Is there a such a [something] that economics builds on? If not, why not?
dan 07.15.04 at 11:47 pm
re q: I dunno about Feyerabend, but I’d agree that Kuhn was a big improvement over Popper or Lakatos. I work in math psych, and I find myself doing more-or-less exactly what he describes in Scientific Revolutions. You start with a basic framework of assumptions which you use to design experiments and build models. After a few successes (this is psych, not physics, so we have frequent revolutions) the framework starts to collapse under its own weight, and you build up a new one that can handle the new data. Is economics much different to that?
q 07.16.04 at 1:07 pm
Association for Information Systems- Discussion of Design Research in IS including March and Smith (1995)… “constructs, models, methods, and instantiations” would have an applicability across many disciplines, including economics, and I suspect psychology.
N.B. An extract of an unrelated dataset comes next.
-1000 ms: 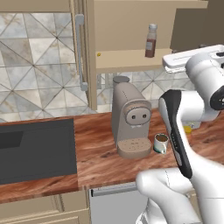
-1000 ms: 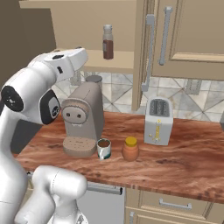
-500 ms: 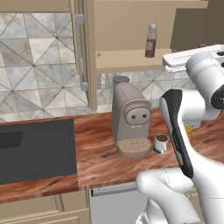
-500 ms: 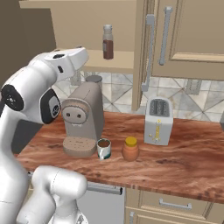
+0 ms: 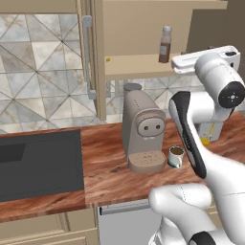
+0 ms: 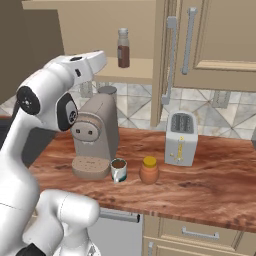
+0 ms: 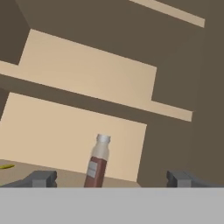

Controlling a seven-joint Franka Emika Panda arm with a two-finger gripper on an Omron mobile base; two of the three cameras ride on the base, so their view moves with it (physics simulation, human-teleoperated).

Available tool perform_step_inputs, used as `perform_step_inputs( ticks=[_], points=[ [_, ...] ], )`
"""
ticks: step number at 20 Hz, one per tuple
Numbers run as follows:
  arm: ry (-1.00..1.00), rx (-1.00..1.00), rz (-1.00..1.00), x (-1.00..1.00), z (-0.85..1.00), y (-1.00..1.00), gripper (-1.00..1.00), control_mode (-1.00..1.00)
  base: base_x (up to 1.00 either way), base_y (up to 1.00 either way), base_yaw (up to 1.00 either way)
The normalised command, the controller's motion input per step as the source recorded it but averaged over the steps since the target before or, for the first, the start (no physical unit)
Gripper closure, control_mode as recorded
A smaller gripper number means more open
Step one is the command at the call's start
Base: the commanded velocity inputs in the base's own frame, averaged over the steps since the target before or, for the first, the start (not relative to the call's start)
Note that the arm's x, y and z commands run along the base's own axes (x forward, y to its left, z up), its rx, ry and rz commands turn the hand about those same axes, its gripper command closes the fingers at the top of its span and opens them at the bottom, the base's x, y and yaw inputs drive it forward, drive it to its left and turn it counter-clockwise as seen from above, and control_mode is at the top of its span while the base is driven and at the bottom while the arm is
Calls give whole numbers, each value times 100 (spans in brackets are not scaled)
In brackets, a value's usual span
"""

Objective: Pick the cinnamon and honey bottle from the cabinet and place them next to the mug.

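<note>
Jaws stand apart and empty on your gripper [image 7: 109, 178], unchanged over the last second, facing the cinnamon [image 7: 98, 162] upright on the cabinet [image 7: 78, 118] shelf, so advance to grasp.

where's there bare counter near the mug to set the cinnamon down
Crowded: the mug sits tight between the coffee machine and the honey bottle. Free: bare counter in front of the mug and honey bottle, toward the front edge, and a wider stretch right of the toaster. The cinnamon stands on the cabinet shelf.
</note>
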Motion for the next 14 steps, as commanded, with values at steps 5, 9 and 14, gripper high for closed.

March and Smith “Design and Natural Science Research on Information Technology.” Decision Support Systems 15 (1995)
Bob 07.16.04 at 2:19 pm
“Is there a such a [something] that economics builds on? If not, why not?”
Historically, economics evolved out of philosophy, especially political philosophy, and from the exigencies of government, conspicuously in making laws and regulations. As mentioned before, most, if not all, early manifestations reflect prescriptive – or proscriptive – intent from which the implict analytical or modelling content has to be inferred [1].
This becomes evident from notions of “the just price” in medieval Christian theology, prohibitions on usury in several leading religions, and from ascendant mercantilist doctrines, in the 16th through 18th centuries, as recipes for enhancing national affluence. Much of Adam Smith’s Wealth of Nations (1776), regarded by many as the starting point of political economy as a distinctive discipline, is focused on unpicking the justifications for mercantilism. It also staked out the explicit claim that private pursuit of private interests, within a framework of law and the (minimalist) functions of government, conduces to maximising social welfare through “the invisible hand” of the market. However, the central notions of mercantilism still have resonance – hence recurring advocacy of protestionism – and the claim made on behalf of the optimal outcome from the private pursuit of private interests remains an area of active controversy – hence the continuing arguments about the superior social benefits ensuing from state ownership of business, planning, intervention and regulation.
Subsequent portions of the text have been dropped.